Essas monarquias são, também, Estados laicos, não obstante a religiosidade de sua população e o próprio fundamento de legitimidade do regime, que remonta a um “direito divino”. Estendendo a elucubração, pode-se dizer que o distanciamento em relação à religião de que gozam hoje significaria maior propensão do Estado a respeitar avanços científicos e a assimilar mudanças sociais - o que de certa forma tem reflexos positivos no IDH.

    Quanto ao tamanho de suas economias, sempre é oportuno ressaltar que PIB robusto não é sinônimo de desenvolvimento, mas apenas um de seus pressupostos. O Brasil é hoje a sétima maior economia do mundo, com um PIB de US$ 2,7 trilhões (2010), mas ocupa uma posição medíocre (73º) no IDH. Aliás, está atrás das principais nações latino-americanas, todas elas com um PIB bem inferior ao nosso. Vejamos: Chile (45º no IDH), Argentina (46º), Uruguai (52º), Panamá (54º); México (56º); Peru (63º); e Costa Rica (62º).

    Por outro lado, o Brasil alinha-se com seus “colegas” do grupo dos BRICs nos dois aspectos: PIB forte e IDH medíocre. A China, hoje segunda economia do mundo, está na 89ª posição no IDH. Rússia e Índia, também economias emergentes e pujantes, na 65ª e 119ª, respectivamente. Em suma, as condições que ensejam forte crescimento econômico não são necessariamente as mesmas que garantem desenvolvimento social.  

De volta às monarquias constitucionais, reconhecer seu valor, não significa propugnar a adoção do regime artificialmente por outros países. Contudo, é de se notar que os que fizeram a independência mantendo-se como Monarquia – casos de Canadá, Austrália e Nova Zelândia, que integram a Commonwealth e têm a rainha da Inglaterra como soberana – tiveram muito sucesso (basta ver novamente a lista do IDH). Outros tentaram imitar e não tiveram o mesmo êxito.

Os Estados Unidos, com uma guerra de independência traumática, fundou-se desde o primeiro momento como República. A trajetória política da maior potência do planeta nem sempre foi serena - como prova a sangrenta Guerra da Secessão – mas a estabilidade institucional e a prosperidade alcançadas a partir daí são indiscutíveis.

Uma das razões para a estabilidade institucional das monarquias seria a divisão de poderes e atribuições entre o chefe de Estado (rei) e o chefe de governo (primeiro ministro), sendo o primeiro perene, mas com forte limitação de poder, e o segundo efêmero, mas executor de fato. No entanto, essa característica também está presente no parlamentarismo republicano. E nem todas as repúblicas parlamentaristas são um exemplo de estabilidade e prosperidade.

O Brasil, que já foi uma monarquia, transfigurou-se em República num golpe atabalhoado e depois viveu mais de um século de grande instabilidade política.
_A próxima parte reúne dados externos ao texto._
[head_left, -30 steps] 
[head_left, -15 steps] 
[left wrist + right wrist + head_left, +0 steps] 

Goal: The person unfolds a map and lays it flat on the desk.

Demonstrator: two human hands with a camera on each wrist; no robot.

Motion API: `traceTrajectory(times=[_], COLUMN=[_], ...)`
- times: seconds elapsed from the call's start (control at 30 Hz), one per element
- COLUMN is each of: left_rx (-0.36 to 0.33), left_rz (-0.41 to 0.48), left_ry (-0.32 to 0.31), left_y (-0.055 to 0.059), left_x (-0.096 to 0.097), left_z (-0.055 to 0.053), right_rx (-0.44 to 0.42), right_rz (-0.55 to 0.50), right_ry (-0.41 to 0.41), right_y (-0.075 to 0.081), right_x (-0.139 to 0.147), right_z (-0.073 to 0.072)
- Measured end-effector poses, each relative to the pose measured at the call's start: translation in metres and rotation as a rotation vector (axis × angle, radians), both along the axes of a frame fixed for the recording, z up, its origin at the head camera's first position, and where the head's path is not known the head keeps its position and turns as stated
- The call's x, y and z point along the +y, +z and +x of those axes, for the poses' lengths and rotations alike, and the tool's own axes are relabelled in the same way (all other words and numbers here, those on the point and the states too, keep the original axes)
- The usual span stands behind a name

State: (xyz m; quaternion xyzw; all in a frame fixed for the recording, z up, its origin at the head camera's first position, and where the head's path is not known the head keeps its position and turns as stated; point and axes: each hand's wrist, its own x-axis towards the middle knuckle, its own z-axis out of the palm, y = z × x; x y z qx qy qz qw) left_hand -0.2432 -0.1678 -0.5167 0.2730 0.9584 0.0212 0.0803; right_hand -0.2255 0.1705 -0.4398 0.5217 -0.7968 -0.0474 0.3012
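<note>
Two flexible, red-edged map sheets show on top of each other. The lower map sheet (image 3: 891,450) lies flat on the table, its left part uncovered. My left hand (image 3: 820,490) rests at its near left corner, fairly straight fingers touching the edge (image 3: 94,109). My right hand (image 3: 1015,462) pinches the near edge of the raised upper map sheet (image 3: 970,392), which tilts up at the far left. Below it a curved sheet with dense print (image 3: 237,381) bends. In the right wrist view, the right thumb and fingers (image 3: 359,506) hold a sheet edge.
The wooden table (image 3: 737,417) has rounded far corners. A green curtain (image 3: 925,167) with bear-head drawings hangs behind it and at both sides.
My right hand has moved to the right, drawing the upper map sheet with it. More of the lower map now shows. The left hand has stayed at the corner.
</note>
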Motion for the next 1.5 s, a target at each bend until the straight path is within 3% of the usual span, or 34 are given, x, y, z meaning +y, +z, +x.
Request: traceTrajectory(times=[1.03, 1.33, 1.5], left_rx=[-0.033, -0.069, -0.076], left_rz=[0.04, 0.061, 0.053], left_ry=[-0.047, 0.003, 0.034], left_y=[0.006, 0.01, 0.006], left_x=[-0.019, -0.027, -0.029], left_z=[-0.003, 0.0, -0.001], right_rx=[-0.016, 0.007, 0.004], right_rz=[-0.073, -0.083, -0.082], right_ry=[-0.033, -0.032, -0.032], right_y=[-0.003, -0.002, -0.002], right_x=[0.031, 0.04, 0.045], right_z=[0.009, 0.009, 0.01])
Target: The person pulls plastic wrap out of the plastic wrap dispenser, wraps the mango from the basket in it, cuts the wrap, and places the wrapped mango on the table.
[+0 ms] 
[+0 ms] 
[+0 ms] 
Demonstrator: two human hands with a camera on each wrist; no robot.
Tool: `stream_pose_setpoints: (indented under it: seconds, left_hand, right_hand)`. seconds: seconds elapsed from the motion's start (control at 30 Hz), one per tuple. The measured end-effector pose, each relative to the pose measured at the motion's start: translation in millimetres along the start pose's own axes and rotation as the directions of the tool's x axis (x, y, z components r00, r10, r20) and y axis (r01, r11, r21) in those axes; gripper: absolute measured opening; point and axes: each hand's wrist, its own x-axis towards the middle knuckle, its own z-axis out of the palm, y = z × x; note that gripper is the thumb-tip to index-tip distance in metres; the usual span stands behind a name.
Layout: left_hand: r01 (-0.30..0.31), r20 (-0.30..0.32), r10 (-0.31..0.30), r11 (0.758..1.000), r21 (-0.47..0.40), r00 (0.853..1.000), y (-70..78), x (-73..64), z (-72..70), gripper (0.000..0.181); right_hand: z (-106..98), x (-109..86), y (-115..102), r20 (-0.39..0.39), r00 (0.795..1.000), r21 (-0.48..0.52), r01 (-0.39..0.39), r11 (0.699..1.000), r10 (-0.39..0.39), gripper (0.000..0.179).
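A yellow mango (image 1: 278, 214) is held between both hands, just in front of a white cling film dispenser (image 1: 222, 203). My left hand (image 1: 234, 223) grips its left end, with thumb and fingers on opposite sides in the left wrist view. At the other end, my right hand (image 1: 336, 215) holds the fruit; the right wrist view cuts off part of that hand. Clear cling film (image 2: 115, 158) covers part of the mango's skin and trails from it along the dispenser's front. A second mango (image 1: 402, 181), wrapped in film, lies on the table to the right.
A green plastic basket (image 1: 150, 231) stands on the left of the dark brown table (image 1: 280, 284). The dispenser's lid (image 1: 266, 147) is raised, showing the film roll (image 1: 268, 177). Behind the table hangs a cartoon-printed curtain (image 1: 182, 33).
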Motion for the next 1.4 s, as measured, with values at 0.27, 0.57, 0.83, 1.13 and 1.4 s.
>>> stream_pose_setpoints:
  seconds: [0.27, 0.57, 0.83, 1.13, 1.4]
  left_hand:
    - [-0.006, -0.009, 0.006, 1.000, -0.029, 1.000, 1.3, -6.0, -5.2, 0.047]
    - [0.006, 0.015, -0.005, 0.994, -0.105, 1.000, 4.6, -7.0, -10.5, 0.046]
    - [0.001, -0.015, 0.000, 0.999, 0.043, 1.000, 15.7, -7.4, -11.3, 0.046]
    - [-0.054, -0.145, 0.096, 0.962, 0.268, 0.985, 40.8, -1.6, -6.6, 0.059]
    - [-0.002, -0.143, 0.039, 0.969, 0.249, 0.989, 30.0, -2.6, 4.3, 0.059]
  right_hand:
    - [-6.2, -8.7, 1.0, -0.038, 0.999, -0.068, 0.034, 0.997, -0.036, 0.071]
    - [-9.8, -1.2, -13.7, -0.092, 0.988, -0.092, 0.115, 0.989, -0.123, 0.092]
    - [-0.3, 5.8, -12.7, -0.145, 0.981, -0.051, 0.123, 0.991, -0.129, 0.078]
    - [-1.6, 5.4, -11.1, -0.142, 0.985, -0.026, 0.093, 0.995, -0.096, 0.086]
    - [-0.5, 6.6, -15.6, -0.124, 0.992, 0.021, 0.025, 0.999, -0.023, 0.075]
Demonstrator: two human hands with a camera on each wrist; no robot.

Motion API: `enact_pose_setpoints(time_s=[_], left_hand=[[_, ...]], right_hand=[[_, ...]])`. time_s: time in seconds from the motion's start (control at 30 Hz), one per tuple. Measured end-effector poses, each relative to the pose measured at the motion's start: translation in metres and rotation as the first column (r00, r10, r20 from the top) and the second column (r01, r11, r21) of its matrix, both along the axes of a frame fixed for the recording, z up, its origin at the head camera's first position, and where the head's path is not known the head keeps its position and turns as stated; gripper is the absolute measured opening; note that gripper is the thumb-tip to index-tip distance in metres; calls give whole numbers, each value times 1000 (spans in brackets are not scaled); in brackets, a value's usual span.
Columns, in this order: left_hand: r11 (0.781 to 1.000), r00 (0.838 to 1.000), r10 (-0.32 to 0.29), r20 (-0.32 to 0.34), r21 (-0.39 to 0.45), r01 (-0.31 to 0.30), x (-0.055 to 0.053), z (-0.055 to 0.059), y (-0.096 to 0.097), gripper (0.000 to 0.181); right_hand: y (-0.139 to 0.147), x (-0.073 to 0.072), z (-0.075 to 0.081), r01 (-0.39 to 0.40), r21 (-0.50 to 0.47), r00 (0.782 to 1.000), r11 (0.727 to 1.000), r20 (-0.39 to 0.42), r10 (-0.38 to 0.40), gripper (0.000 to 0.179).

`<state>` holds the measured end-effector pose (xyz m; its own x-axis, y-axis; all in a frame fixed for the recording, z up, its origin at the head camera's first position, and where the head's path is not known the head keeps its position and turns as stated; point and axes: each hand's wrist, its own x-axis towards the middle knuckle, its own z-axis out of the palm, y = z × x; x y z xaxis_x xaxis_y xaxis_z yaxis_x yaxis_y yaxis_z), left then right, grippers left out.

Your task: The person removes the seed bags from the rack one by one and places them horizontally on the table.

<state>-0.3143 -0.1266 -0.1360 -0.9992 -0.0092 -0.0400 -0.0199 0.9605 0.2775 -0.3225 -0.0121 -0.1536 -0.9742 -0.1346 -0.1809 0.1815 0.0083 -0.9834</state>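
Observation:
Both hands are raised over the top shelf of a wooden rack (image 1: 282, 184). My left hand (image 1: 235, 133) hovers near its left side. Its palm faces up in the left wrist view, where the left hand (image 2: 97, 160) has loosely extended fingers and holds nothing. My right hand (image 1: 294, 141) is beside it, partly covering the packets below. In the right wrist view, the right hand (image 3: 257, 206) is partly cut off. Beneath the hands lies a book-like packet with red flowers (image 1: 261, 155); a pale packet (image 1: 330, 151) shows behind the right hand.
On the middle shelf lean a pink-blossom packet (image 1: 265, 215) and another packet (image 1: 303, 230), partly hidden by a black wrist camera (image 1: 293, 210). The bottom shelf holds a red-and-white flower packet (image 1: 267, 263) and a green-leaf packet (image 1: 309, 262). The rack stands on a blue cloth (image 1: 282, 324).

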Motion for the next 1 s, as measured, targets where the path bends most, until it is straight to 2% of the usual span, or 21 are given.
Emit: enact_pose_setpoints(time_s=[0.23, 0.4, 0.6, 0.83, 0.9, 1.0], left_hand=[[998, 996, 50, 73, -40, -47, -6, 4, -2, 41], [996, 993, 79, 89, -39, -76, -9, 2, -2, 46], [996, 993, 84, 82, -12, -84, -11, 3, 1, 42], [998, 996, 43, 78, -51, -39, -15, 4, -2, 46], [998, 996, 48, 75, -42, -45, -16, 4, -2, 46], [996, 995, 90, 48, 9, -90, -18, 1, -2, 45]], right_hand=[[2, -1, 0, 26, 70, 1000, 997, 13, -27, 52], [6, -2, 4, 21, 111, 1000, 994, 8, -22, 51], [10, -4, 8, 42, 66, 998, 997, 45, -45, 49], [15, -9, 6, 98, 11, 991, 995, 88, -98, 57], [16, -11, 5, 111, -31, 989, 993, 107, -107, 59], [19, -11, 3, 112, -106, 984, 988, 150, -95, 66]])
Contudo, ninguém garante que a vida teria sido fácil se mantida a Monarquia. Por sinal, o “Império” enfrentou fortes convulsões sociais e revoltas políticas, além de guerras com vizinhos, e a sua própria queda é uma prova de desarranjo institucional.

Então, onde está a resposta?  Algum afoito poderá afirmar que mais do que o modelo o que importa é o povo. Difícil dizer. A única coisa certa mesmo é que o casamento de William e Kate deu, de fato, panos para manga!